● **Instructions for the task**
Go over the data and keep only the lines that include "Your".

[[ Dataset extract open ]]

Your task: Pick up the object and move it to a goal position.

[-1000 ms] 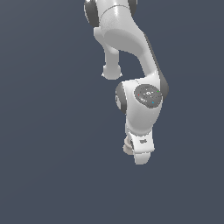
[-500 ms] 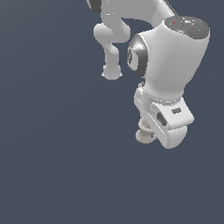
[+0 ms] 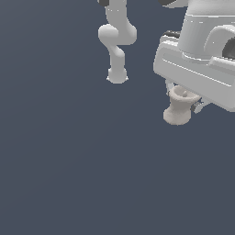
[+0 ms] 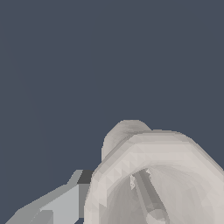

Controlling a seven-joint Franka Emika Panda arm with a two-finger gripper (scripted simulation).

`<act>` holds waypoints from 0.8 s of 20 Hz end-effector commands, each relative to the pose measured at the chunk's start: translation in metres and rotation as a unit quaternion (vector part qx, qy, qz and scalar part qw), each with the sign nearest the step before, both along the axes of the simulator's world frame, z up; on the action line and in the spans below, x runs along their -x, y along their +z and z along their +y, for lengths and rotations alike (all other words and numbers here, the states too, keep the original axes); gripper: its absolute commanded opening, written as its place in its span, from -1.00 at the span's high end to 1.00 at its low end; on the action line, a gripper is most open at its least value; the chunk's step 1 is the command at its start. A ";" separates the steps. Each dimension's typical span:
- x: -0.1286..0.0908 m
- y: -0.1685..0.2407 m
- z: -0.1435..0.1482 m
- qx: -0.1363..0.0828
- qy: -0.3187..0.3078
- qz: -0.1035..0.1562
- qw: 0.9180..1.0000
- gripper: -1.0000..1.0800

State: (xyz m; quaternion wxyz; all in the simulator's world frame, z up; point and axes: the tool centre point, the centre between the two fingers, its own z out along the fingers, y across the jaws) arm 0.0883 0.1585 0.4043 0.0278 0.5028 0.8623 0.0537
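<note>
The object [image 3: 178, 110] is a small beige cup-like piece with a wide hollow rim, a narrow waist and a flared base. It hangs tilted just under the white hand of my gripper [image 3: 183, 97] at the exterior view's right. The gripper is shut on the object's rim, and the hand hides most of the fingers. In the wrist view the object [image 4: 131, 153] fills the frame close up. One grey finger [image 4: 65, 201] lies against the outside of its rim, and a pale bar shows inside the hollow.
The arm's white links and base [image 3: 117, 73] stand behind, near the upper middle of the exterior view. A plain dark grey-blue surface [image 3: 69, 160] surrounds everything, with no other objects or markers in sight.
The hand has swung toward the exterior view's right and come much closer to the camera. The object has stayed in the gripper and travelled with it.
</note>
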 end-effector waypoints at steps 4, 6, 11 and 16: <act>0.008 0.057 0.011 -0.004 0.042 -0.009 0.999 1.00; 0.010 0.072 0.014 -0.005 0.052 -0.011 0.999 1.00; 0.013 0.096 0.018 -0.006 0.069 -0.015 0.997 1.00; 0.015 0.108 0.021 -0.007 0.078 -0.017 0.997 1.00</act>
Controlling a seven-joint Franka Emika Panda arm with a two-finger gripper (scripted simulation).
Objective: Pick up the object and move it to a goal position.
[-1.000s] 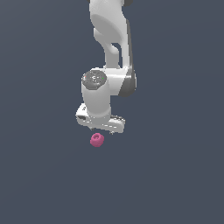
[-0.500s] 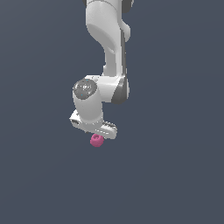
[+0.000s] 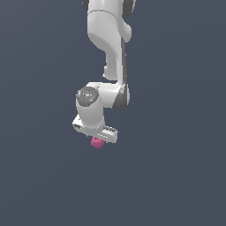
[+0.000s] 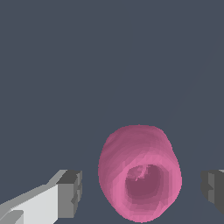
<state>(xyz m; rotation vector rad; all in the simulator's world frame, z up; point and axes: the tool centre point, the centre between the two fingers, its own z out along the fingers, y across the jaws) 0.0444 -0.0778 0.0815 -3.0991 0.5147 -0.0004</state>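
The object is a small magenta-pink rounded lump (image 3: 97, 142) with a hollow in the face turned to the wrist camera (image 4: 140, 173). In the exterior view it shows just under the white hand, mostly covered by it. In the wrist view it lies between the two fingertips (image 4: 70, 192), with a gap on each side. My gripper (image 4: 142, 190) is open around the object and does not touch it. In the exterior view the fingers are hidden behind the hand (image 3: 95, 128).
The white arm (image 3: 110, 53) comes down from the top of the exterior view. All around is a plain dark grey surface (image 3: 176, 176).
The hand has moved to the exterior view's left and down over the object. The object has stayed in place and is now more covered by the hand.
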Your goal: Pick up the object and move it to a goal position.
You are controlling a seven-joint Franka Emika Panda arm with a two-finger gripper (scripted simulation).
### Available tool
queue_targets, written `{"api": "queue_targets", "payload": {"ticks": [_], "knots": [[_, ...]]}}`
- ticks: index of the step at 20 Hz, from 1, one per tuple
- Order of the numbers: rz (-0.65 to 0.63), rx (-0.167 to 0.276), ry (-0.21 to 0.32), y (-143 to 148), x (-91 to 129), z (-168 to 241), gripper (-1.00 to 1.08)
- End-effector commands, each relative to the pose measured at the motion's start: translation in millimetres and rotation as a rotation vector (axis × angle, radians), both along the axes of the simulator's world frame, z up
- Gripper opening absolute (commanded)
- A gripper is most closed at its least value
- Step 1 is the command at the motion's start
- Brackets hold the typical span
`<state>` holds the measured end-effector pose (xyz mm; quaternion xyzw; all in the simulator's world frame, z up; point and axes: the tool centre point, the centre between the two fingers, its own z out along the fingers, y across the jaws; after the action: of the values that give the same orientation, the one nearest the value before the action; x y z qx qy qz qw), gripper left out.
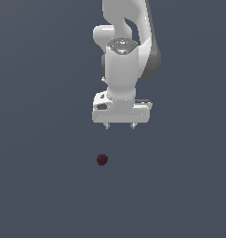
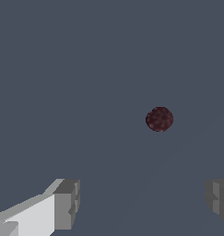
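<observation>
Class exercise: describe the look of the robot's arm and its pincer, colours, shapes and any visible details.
The arm is glossy white, built of rounded, bulging segments, with a dark grey band at one joint and a greyish cap on the wrist. The pincer has a boxy white body and two tiny pale tips; in the wrist view its fingers are blocky grey pads. No cables or markings show.

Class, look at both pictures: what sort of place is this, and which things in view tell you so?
Probably a bare simulated test scene, not a real room. A white robot arm with an open gripper hangs over a flat, featureless grey floor, and the only other thing is a small dark maroon ball.
</observation>
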<state>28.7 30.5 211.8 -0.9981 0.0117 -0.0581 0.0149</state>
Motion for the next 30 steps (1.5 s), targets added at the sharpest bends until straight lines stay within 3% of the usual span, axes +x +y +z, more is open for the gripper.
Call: {"api": "queue_targets", "payload": {"ticks": [1, 19, 30], "knots": [[0.000, 0.000, 0.000, 0.0, 0.0, 0.0, 1.00], [0.033, 0.001, -0.025, 19.4, 2.3, 14.1, 1.00], [-0.103, 0.016, 0.001, 4.9, 15.5, -5.6, 1.00]]}}
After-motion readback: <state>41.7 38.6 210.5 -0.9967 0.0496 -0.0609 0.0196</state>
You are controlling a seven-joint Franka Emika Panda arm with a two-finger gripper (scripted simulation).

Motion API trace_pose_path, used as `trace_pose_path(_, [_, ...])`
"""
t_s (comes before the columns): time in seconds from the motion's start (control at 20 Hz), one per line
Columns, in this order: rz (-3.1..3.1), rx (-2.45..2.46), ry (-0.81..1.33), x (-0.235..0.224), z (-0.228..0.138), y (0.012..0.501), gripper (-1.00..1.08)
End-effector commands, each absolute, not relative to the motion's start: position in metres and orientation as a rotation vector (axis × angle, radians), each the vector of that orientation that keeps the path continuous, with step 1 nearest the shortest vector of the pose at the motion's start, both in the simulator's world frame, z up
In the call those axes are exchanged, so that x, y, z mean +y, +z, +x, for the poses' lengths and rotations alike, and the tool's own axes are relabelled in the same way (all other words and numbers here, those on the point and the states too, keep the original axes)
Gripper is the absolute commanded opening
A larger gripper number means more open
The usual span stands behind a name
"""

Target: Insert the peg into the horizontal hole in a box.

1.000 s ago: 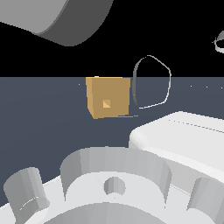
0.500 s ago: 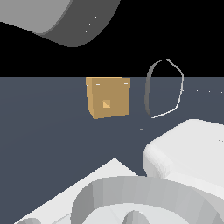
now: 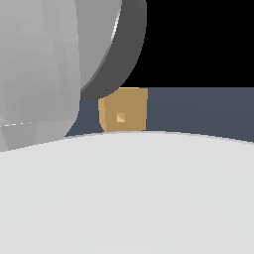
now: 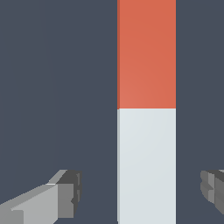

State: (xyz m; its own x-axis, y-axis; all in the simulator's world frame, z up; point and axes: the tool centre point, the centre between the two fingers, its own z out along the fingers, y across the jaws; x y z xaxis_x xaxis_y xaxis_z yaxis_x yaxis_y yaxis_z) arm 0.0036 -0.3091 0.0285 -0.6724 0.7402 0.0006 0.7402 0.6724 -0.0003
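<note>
In the wrist view the peg [image 4: 146, 109] lies flat on the dark surface, one half orange-red, the other white. My gripper [image 4: 142, 192] is open above the white half, with one grey finger [image 4: 57, 199] on each side of the peg and gaps between fingers and peg. In the exterior view the tan box [image 3: 124, 110] stands in the middle distance with its small lighter square hole [image 3: 120, 117] facing the camera. The peg and the gripper fingers are hidden in the exterior view.
Large pale grey arm parts [image 3: 129, 193] fill the lower half and upper left [image 3: 44, 64] of the exterior view, covering part of the box. The dark blue-grey surface [image 3: 198, 109] shows beside the box.
The arm has swung across the exterior view and now fills most of it. The box has not moved.
</note>
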Motion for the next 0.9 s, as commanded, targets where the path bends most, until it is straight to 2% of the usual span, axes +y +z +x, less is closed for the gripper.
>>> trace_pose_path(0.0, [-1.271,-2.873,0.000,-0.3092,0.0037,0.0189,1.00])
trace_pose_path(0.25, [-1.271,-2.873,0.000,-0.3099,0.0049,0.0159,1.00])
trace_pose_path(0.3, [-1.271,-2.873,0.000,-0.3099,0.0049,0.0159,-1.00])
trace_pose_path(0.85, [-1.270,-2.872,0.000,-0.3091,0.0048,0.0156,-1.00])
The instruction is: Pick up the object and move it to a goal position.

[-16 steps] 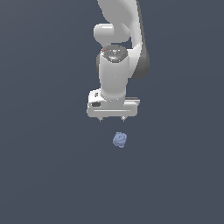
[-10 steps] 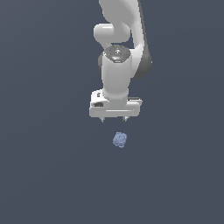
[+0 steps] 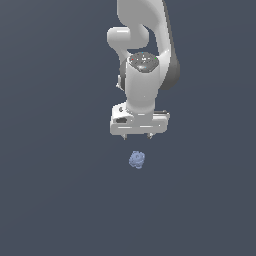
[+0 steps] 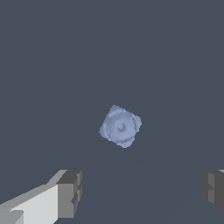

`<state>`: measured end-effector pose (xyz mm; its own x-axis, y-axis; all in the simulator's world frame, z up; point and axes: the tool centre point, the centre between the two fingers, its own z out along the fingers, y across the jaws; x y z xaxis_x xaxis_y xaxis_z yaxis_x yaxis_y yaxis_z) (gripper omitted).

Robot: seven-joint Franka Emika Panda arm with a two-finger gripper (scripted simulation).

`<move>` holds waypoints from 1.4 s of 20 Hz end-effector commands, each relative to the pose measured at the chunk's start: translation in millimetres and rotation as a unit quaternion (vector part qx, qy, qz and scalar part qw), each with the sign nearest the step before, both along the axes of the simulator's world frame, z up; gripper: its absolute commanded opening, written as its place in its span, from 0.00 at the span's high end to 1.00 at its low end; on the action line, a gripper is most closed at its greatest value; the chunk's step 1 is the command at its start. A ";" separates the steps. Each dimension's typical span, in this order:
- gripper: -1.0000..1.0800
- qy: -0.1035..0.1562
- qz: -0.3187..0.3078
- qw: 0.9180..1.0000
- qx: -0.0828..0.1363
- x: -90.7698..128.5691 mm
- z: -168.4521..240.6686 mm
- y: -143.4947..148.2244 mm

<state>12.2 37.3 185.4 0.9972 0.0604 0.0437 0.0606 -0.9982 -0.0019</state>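
The object (image 3: pixel 137 160) is a small lumpy periwinkle-blue blob lying on the dark grey floor. It also shows in the wrist view (image 4: pixel 120 127), where its bumpy, swirled top faces the camera. My white gripper (image 3: pixel 137 137) hangs above the object, a little apart from it and not touching. Its jaws are open wide and hold nothing. In the wrist view the two dark fingertips (image 4: pixel 70 193) stand far apart, and the object lies beyond the gap between them.
The plain dark grey floor (image 3: pixel 55 200) surrounds the object on all sides. The white arm (image 3: pixel 142 45) rises behind the gripper to the frame's upper edge. No other object shows.
The gripper has come down a little toward the object and shifted slightly to the exterior view's right. The object has not moved. The jaws stay open.
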 end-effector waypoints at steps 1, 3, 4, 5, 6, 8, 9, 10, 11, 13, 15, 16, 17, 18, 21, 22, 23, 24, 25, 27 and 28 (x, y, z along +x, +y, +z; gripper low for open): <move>0.04 0.000 -0.002 1.000 0.000 0.2 -0.5 0.0; 0.04 0.001 -0.006 1.000 0.001 0.9 -2.3 0.3; 0.04 0.001 -0.010 1.000 0.001 1.3 -3.6 0.5; 0.04 0.001 -0.014 1.000 0.001 1.9 -5.1 0.6; 0.04 0.002 -0.018 1.000 0.001 2.6 -6.9 0.7; 0.04 0.003 -0.030 1.000 0.002 4.1 -11.2 0.9; 0.04 0.004 -0.036 0.999 0.003 5.0 -13.7 1.1; 0.04 0.004 -0.044 0.999 0.003 6.0 -16.5 1.4; 0.04 0.005 -0.052 0.999 0.003 7.0 -19.6 1.7; 0.04 0.007 -0.070 0.998 0.004 9.2 -26.6 2.2; 0.04 0.009 -0.090 0.996 0.005 11.7 -34.7 2.8; 0.04 0.010 -0.102 0.995 0.005 13.1 -39.2 3.1; 0.04 0.011 -0.114 0.993 0.005 14.4 -44.0 3.4; 0.04 0.013 -0.126 0.992 0.005 15.8 -49.1 3.7; 0.04 0.016 -0.161 0.987 0.005 19.3 -63.2 4.6; 0.04 0.017 -0.171 0.985 0.005 20.3 -67.4 4.8; 0.04 0.017 -0.180 0.983 0.005 21.1 -71.2 5.0; 0.04 0.018 -0.189 0.982 0.005 21.9 -74.9 5.2; 0.04 0.019 -0.197 0.980 0.005 22.6 -78.2 5.4; 0.04 0.020 -0.210 0.977 0.004 23.8 -84.0 5.6; 0.04 0.020 -0.216 0.976 0.004 24.2 -86.5 5.8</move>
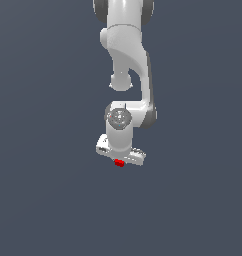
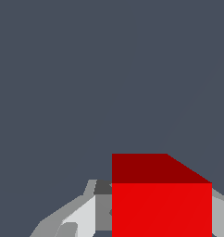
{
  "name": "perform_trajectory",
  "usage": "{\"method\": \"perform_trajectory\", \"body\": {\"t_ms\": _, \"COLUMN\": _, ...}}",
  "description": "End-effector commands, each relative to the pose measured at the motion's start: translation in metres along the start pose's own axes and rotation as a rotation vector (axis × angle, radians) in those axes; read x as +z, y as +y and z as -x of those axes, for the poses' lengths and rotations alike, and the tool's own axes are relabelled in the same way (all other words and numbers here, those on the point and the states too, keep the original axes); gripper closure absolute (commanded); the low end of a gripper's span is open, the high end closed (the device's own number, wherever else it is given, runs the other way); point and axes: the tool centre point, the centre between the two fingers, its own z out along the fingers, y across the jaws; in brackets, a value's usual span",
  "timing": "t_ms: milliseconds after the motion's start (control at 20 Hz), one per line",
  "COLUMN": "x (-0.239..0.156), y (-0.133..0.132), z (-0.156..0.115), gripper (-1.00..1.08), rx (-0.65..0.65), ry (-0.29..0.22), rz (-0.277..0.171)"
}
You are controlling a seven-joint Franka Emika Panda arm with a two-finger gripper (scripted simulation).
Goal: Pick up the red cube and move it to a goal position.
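Note:
The red cube (image 1: 119, 162) is tiny and bright red. It shows just under the white gripper (image 1: 120, 161) in the exterior view, near the picture's middle. In the wrist view the red cube (image 2: 161, 203) fills the space between the two grey-white fingers (image 2: 84, 215), which press against its sides. The gripper is shut on the cube. The fingertips themselves are hidden behind the cube and the hand in the exterior view.
The white arm (image 1: 125, 50) reaches down from the top of the exterior view. Around it is only a plain dark grey-blue surface (image 1: 43, 190) with no other objects or edges in sight.

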Motion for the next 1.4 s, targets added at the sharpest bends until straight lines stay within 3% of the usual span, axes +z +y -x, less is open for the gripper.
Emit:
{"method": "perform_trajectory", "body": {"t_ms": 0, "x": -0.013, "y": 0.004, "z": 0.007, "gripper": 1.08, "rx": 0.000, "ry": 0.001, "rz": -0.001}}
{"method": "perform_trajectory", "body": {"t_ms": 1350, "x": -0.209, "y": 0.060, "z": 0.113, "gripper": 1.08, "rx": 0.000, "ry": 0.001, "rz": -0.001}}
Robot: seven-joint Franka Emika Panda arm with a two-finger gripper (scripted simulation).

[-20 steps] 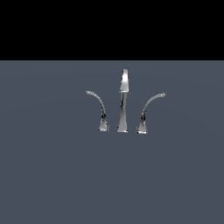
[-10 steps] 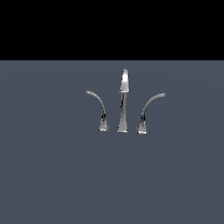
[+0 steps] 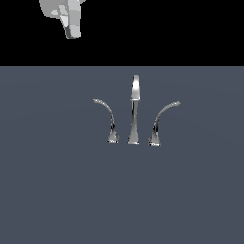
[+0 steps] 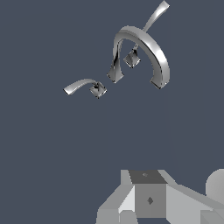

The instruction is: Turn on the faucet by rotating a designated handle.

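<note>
The chrome faucet stands mid-surface in the exterior view, its tall tapered spout between two curved levers. The handle is the slim lever arcing to the exterior view's left. A thicker lever arcs to the right. Only a white part of my gripper shows at the top left, high above and well apart from the faucet, and its fingers are not distinct. In the wrist view the faucet appears from above with an arching spout and two levers; I cannot tell which one is the handle. Grey gripper parts fill the lower edge.
The faucet stands on a flat dark grey-blue surface. A black background lies beyond the surface's far edge. Nothing else shows on the surface.
A white part of my arm has come into the exterior view at the top left; earlier it was out of frame. The faucet and both levers have not moved.
</note>
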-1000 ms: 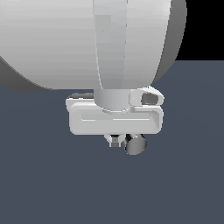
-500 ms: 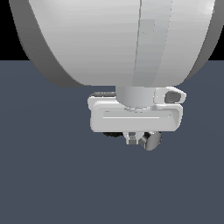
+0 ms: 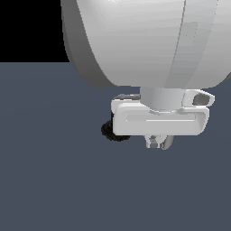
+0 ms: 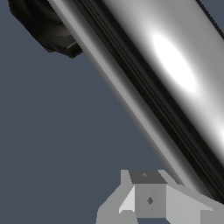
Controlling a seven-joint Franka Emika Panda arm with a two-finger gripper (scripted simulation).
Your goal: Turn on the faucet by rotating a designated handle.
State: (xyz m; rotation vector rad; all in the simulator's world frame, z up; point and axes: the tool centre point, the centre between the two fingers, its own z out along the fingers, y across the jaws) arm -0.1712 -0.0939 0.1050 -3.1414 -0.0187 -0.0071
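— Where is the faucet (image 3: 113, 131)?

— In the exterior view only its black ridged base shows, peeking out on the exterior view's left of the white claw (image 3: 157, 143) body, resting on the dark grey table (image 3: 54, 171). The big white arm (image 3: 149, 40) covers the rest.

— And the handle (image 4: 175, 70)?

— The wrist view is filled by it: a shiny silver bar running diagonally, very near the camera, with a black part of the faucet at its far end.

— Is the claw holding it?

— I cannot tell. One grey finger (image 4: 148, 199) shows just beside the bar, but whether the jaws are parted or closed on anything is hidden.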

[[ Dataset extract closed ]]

● **Answer space**
Your task: Pick up the object and move it to a goal position.
Your goal: Pick up the object and move it to a goal position.
Your goal: Turn on the faucet by rotating a designated handle.

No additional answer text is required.